Le banquet a aussi coûté très cher. Étant donné qu’une soixantaine de personnes étaient présentes, il a fallu environ 3 000 yuans. Heureusement, tous les participants ont donné de l’argent en cadeau, de sorte que le marié s’est retrouvé avec un excédent de 800 yuans. Cependant, comme le savoir-vivre exige la réciprocité, ce surplus n’a été que temporaire, puisque lors d’autres mariages ou lorsqu’un ami a pendu la crémaillère de sa nouvelle maison, M. Fang a dû donner à ces personnes une somme d’argent supérieure à ce qu’il avait reçu d’elles lors de son mariage.

Les lourdes dettes du lendemain

Pour ce mariage, les parents de M. Fang ont dépensé plus de 30 000 yuans. C’est une grosse somme d’argent pour une famille qui vit principalement de la terre. En effet, cette famille cultive 12 mu (1 mu = 1/15 ha) de terre qui lui rapportent un revenu net annuel d’environ 6 000 yuans. De plus, pour arrondir ses fins de mois, lorsqu’il n’y a pas beaucoup de travaux dans les champs, le père travaille dans un chantier de construction. À la rigueur, son salaire aurait pu supporter cette dépense, mais comme sa fille cadette est lycéenne et que ses études requièrent une grande partie du revenu familial, cette famille est maintenant endettée jusqu’au cou : environ 15 000 yuans!
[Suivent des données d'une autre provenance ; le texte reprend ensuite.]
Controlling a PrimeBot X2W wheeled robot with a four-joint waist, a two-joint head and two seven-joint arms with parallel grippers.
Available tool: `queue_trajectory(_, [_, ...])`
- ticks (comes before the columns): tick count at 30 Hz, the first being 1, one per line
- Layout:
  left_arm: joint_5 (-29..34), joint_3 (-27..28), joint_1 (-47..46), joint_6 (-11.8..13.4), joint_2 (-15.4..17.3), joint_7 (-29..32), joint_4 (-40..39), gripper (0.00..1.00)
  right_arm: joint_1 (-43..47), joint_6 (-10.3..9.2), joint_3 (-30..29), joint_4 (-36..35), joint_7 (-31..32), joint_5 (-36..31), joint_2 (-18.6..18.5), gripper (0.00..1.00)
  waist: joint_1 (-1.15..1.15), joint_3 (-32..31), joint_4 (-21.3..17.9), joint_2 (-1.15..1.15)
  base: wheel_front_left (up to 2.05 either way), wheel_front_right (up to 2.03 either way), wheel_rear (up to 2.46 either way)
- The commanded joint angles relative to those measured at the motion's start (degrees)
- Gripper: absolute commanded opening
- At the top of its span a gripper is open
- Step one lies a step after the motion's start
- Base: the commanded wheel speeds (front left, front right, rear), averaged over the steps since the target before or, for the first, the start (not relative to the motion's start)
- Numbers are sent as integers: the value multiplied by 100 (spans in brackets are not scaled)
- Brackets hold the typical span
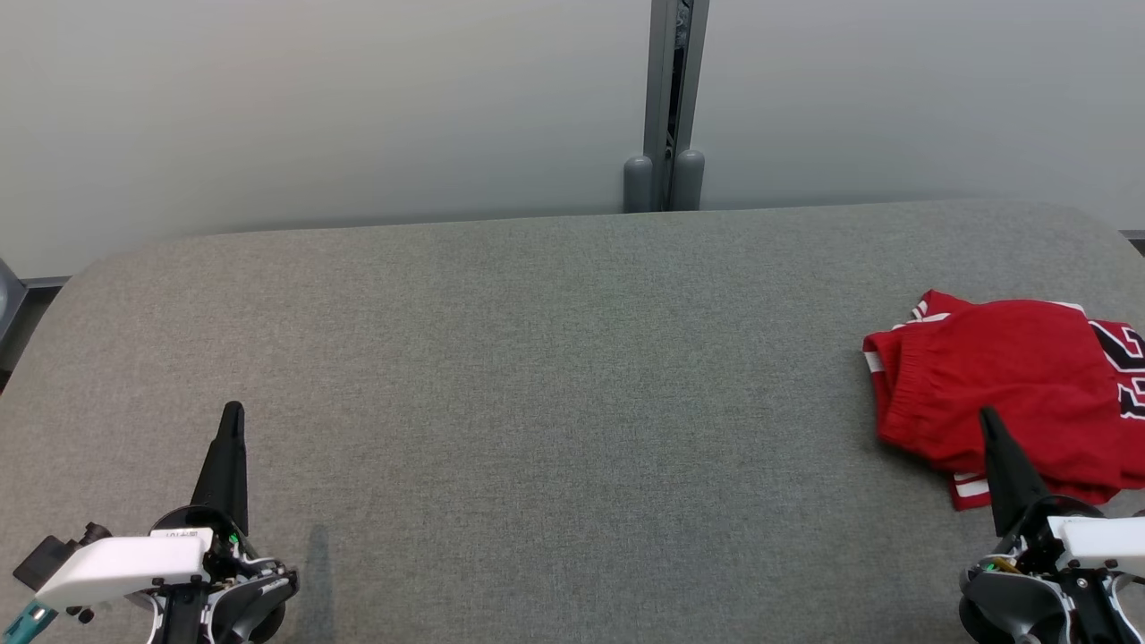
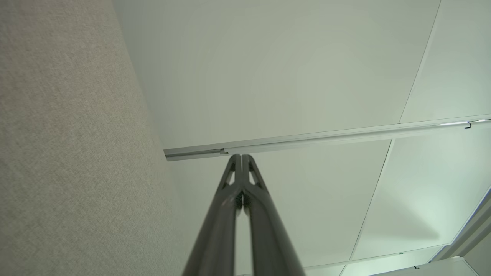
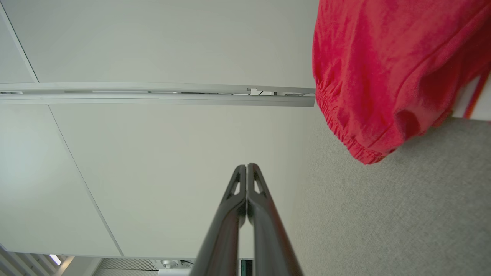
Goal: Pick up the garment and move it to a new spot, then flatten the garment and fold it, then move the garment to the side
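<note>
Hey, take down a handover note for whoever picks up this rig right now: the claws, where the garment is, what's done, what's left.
Claws: the left claw is shut and empty, over the near left of the table. The right claw is shut and empty, close by the garment and apart from it.
Garment: red, lying rumpled and doubled over at the table's right side.
Done: unclear; it isn't flat or neatly folded.
Left, likely: pick it up, move it, flatten, fold, set aside.
</note>
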Motion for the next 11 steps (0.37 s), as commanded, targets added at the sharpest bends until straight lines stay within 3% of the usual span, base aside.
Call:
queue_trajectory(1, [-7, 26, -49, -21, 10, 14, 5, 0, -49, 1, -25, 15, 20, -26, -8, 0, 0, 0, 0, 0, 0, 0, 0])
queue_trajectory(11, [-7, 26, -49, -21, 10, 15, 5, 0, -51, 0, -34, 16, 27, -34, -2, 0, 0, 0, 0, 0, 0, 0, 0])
Le père du marié travaille dur. Ainsi, alors qu’il n’a que 52 ans, on lui en donnerait 60. De plus, il souffre de divers troubles de santé, de sorte que les médecins lui ont conseillé à maintes reprises de prendre du repos. Toutefois, il ne les a jamais écoutés, parce qu’il veut gagner toujours plus d’argent pour rembourser ses dettes. Tous les jours (sauf la fête du Printemps), il part donc travailler à 7 h et rentre à la maison vers 19 h. En plus de s’occuper de cultiver la terre, sa femme travaille dans une usine et gagne un salaire mensuel de 600 à 800 yuans. N’eût été de cette cérémonie de mariage fastueuse, cette famille posséderait sans doute une somme d’argent assez rondelette à la banque et n’aurait probablement pas à travailler si dur tous les jours.
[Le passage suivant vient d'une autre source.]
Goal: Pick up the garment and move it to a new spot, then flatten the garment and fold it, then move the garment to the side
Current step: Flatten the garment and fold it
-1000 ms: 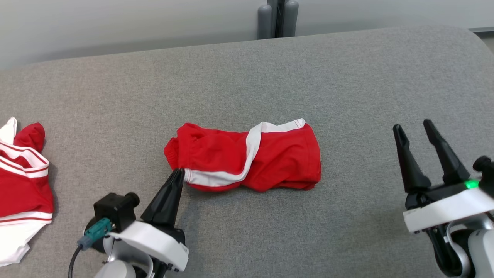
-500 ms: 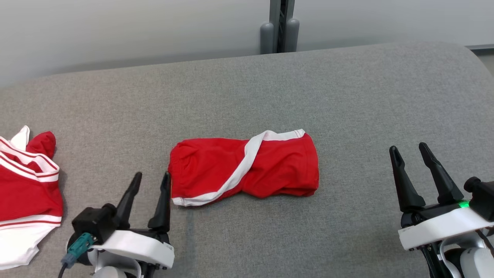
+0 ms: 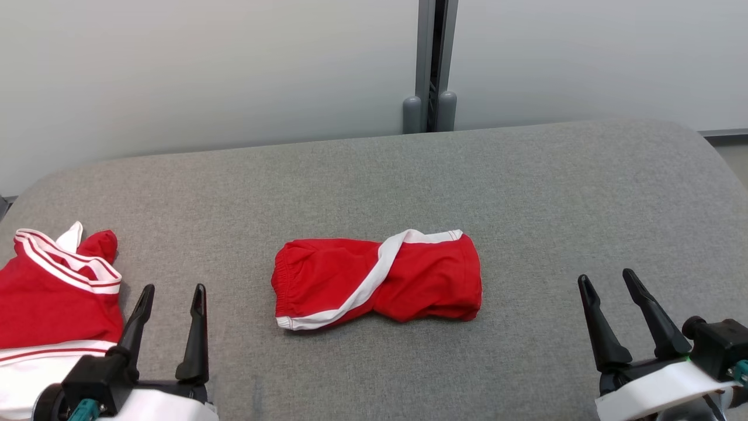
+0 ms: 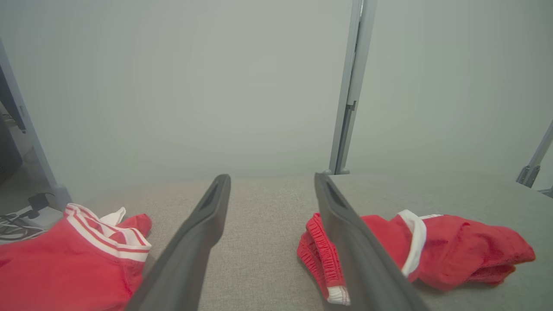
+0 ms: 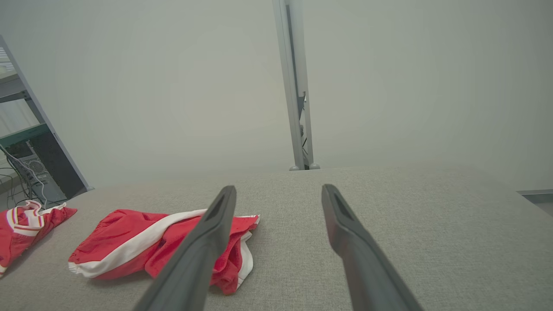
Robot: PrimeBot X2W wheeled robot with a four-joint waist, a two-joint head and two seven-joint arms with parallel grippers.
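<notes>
Red-and-white garment (image 3: 377, 278) lay bunched mid-way across the grey cushion (image 3: 526, 193), between my left gripper (image 3: 175, 287) and right gripper (image 3: 605, 275), both near-side, fingers spread, holding nothing, clear of it; second red garment (image 3: 52, 292) at left edge.

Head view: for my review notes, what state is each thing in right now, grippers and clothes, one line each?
left gripper: open, empty, clear of the cloth.
right gripper: open, empty, clear of the cloth.
red garment: folded into a compact bundle, lying mid-way on the grey surface, held by nothing.
second garment: red and white, crumpled at the surface's left edge, untouched.
</notes>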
On raconte dans le village que le marié et ses parents ne voulaient pas dépenser autant lors de ce mariage, mais que la jeune femme aurait exigé une cérémonie luxueuse et des cadeaux de grand prix. La raison qu’elle aurait donnée: « On ne se marie qu’une seule fois. » Toutefois, il faut dire que la famille Fang ne voulait pas non plus perdre la face, parce que beaucoup de villageois allaient venir admirer la maison et évaluer le degré de raffinement de la cérémonie. De plus, les autres villageois ne célèbrent-ils pas les mariages dans un tel grand luxe?
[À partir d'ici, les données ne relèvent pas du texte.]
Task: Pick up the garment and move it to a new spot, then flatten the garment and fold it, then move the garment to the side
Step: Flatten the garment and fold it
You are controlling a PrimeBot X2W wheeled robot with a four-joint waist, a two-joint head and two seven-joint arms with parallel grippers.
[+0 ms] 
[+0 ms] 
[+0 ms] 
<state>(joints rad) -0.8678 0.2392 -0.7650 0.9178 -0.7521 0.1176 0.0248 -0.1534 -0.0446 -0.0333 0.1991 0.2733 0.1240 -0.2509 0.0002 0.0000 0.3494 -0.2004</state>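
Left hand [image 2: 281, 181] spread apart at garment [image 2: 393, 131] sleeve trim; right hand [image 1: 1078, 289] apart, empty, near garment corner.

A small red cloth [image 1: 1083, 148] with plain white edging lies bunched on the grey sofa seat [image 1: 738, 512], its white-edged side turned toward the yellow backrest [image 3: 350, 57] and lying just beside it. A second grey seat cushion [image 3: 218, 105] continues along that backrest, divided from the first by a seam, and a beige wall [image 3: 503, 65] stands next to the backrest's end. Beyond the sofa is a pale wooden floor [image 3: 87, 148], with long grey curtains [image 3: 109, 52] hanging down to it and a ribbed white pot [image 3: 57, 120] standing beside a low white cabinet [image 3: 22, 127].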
En réalité, le mariage des garçons est maintenant une lourde charge pour les familles de Baishibu. En effet, si un garçon n’a pas réussi à entrer à l’université, ses parents doivent commencer à accumuler de l’argent pour son mariage dès le jour où il quitte l’école. D’année en année, les frais qui entourent une telle cérémonie sont toujours de plus en plus élevés.

Entre vous et moi, ne vaudrait-il pas mieux mener continuellement une vie relativement aisée plutôt que de dépenser tout son argent lors d’une seule journée de luxe extravagant?